Stop. Think about that question for a moment, and answer it honestly. Let it wind down through your head, past your heart and into your soul. Put it into first person.

Am I rich? Ask, and wait for the answer. It’s important to get an answer because your whole life is currently being controlled by that answer. Everything you do is colored by it. Every single facet of your life is shaped by it in some way.

In this life there are four answers, and each answer shapes the reality of the person answering in ways they may not even be aware of.

The first group says, “Of course I’m rich. Look at all the money I have.” And then they go home to empty houses filled with all the finest things in life but devoid of anything even nearly approximating love. These are the people who are lost but don’t know it, or who can’t face how barren their lives really are.

The second group says, “I’m not rich. Look around. I can hardly pay my bills each month. I have no savings, my car just broke down, and I have no idea how I’m ever going to send my kids to college.” These people hold “poverty” up like a badge of honor when in reality, their focus on the bad keeps them in perpetual bad without any hope of getting to the good in life.

The third group says, “No, I’m not rich because even if I have a lot now, something terrible could happen tomorrow, and then where would I be?” These are the people who are just waiting for bad to happen. They can’t enjoy what they do have for fear of the future. So, no matter how much they have now, fear is their dominant emotional state, and it effectively negates any positive feelings making them perpetually feel “poor”—effectively keeping them in bad.

And then there is the fourth group.

The first time I read this question, my resounding answer all the way to the bottom of my spirit was, “Yes, of course I’m rich!” However, it wasn’t until a few minutes later that I really thought about the question in terms of money. I simply looked out to where my children were playing as I sat on the steps of my home waiting for my husband to come home, and I said, “Yes.” How, in that context, could I answer anything but yes?

Life, however, is not nearly as logical as it sometimes seems. A few days later I asked the question of someone in exactly the same situation, and that person’s immediate and resounding response was, “No!” I was astounded. How could the two of us in as close to the same boat as two people can get respond so differently?

The more I reflected on that paradox, the more I learned about how and why I relate to my world the way I do. When I was younger, a friend told me, “You know, you are so lucky.

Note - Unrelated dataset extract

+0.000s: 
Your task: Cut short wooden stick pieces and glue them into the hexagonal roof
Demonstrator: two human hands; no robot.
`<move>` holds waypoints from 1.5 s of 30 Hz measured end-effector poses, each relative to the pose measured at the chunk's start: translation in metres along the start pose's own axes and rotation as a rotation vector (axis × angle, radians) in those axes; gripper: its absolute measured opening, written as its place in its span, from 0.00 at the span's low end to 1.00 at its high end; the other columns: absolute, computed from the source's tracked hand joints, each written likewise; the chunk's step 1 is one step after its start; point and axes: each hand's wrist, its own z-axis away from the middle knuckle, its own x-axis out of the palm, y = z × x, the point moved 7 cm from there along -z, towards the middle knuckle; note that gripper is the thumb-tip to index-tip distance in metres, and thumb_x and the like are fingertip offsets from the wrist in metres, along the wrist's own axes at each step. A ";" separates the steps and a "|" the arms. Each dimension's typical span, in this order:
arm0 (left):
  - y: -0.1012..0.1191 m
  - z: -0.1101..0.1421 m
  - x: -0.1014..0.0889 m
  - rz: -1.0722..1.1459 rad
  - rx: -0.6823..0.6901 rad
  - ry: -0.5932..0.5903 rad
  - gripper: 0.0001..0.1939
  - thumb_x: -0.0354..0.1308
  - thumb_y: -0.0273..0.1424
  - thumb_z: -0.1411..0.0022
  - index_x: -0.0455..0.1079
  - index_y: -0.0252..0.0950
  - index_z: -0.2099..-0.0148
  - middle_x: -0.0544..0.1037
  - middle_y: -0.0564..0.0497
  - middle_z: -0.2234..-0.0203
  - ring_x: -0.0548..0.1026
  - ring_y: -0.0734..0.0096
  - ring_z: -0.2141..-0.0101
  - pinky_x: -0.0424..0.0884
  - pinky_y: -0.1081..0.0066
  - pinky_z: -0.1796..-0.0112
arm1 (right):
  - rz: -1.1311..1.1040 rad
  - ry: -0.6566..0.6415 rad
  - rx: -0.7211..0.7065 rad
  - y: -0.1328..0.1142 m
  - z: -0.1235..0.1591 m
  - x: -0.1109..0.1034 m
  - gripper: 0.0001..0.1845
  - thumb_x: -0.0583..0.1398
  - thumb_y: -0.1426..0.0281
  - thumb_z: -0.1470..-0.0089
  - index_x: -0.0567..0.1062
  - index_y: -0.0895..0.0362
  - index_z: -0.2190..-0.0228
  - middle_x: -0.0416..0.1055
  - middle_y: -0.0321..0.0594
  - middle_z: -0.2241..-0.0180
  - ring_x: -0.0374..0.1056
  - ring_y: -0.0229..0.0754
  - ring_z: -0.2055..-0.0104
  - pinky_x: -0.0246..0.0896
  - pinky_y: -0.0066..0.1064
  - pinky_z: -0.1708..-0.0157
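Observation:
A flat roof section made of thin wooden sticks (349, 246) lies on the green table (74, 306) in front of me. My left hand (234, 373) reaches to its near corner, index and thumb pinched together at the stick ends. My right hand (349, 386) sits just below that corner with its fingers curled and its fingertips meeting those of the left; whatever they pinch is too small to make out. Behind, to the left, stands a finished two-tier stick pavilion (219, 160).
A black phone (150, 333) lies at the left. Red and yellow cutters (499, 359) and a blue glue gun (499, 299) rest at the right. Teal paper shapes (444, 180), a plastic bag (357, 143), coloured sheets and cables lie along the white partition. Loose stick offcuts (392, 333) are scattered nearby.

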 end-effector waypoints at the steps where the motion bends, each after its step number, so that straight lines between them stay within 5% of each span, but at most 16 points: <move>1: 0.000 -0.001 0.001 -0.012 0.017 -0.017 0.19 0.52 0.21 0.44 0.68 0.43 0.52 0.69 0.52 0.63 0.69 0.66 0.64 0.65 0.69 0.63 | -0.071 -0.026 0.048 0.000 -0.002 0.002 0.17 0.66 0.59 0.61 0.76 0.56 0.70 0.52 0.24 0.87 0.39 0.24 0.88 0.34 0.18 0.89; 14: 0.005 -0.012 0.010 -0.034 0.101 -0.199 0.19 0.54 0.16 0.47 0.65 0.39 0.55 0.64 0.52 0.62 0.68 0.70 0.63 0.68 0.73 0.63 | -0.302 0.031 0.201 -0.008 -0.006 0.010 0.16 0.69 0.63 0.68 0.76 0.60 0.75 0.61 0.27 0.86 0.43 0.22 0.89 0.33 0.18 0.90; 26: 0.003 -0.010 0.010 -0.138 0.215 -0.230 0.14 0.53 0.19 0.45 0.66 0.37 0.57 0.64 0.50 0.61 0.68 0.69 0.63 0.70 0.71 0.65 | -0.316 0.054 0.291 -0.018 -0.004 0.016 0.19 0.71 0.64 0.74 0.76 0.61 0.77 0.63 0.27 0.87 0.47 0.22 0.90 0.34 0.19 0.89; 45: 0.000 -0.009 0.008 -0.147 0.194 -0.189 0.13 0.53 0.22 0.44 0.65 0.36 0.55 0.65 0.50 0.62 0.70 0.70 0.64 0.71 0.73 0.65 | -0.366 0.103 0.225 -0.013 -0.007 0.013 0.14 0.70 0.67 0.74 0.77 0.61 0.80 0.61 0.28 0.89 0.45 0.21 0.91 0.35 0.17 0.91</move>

Everything always works out for you.” At the time I said, “Yeah, and I work darn hard to make sure it does.”

In light of this new question, however, I can see why things work out for me—because I believe that they will and I focus all my energy toward that end. Then, even when they don’t work out like I planned, I see that how they worked out was even better than what I had planned or at least exactly the way they were supposed to work out for my continued growth. A circumstance which causes me to feel even richer than before.

World-renown motivational speaker Anthony Robbins has an exercise where first you “hope” something will work out. He says that when you hope, you see two possibilities: the thing working out, and the thing not working out. Then he invites you to “expect” that something will work out. Expecting focuses all of your attention, all of your energy, on the goal being accomplished with no thought to it not working out. When you expect consistently, your goals, your dreams, and your plans have no choice but to come into being because your thoughts create your reality.

And so back to our original question. Are you rich?

When you look at your life do you expect things to work out? Do you focus all your energy on things working out? Or do you sit back and hope that somehow they will? If your answer to the last question is, “Yes,” then I’d be willing to bet your answer to the first is, “No.” It’s simple—if all you focus on is how “poor” you are, no matter how great things may be, you will find a way to feel “poor.”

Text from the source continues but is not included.